Chinese,Cífàntuán,Shanghai Hong Kong Noodle Shop,"29 Jardine's Bazaar, Causeway Bay, Hong Kong"
Chinese,Pajeon,Madang,"Gneisenaustr. 8, 10961 Berlin Germany"
Chinese,Pajeon,FOMO Pancake,"No.333 Huaihai Middle Road Xintiandi Plaza B2-17, Shanghai 200000 China"

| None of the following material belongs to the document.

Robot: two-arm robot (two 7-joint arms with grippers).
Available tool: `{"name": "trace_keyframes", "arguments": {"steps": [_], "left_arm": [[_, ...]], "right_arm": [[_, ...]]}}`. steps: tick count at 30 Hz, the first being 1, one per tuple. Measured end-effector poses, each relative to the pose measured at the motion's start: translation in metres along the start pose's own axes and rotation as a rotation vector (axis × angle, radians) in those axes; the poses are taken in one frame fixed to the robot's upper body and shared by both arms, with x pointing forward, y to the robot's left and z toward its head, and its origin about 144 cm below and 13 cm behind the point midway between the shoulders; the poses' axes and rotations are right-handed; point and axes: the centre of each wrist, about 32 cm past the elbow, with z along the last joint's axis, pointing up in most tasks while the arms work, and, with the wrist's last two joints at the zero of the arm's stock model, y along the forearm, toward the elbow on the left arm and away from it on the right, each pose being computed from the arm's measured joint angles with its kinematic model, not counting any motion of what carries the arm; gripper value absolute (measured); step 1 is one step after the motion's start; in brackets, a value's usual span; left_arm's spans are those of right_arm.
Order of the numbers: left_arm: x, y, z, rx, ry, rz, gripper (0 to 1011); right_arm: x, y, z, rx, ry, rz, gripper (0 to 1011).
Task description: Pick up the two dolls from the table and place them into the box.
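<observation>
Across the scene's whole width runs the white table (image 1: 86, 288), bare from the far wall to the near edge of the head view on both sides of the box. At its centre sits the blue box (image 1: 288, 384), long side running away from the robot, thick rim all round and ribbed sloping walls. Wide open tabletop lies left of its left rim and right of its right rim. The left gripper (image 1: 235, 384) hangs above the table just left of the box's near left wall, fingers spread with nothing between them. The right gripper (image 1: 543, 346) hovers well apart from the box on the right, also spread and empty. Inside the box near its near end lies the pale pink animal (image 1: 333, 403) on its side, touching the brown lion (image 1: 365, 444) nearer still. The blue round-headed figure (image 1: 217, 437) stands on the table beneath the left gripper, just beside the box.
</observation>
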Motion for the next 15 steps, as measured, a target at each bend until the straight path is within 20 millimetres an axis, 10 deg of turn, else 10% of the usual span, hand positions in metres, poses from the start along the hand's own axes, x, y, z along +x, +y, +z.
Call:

To demonstrate your example from above, I took this CSV and made it into an RSpec test in the gem. This is an example of loading starting with Restaurant and then tacking on Subcategory and Category:
https://github.com/lorint/duty_free/blob/master/spec/models/restaurant_spec.rb
And here is an example of going the other direction, starting with a Category and loading Subcategory and Restaurant:
https://github.com/lorint/duty_free/blob/master/spec/models/restaurant_reverse_spec.rb
One nice thing about this gem is that after configuring the column definitions to do an import, you get export for free because everything works from the same template. For the example going from Category through has_many relationships to Subcategory and Restaurant, this template allows the column names in the CSV to line up perfectly with the database columns:
IMPORT_TEMPLATE = {
uniques: [:name, :subcategories_name, :subcategories_restaurants_name, :subcategories_restaurants_address],
required: [],
all: [:name,
{ subcategories: [:name,
{ restaurants: [:name, :address] }] }],
# An alias for incoming columns
as: {
'Category' => 'Name',
'Subcategory' => 'Subcategories Name',
'Name' => 'Subcategories Restaurants Name',
'Address' => 'Subcategories Restaurants Address'
}
}
With this in a Category model you can then call Category.df_import() and Category.df_export().
P.S. Great food choices -- I do love tasty Korean food!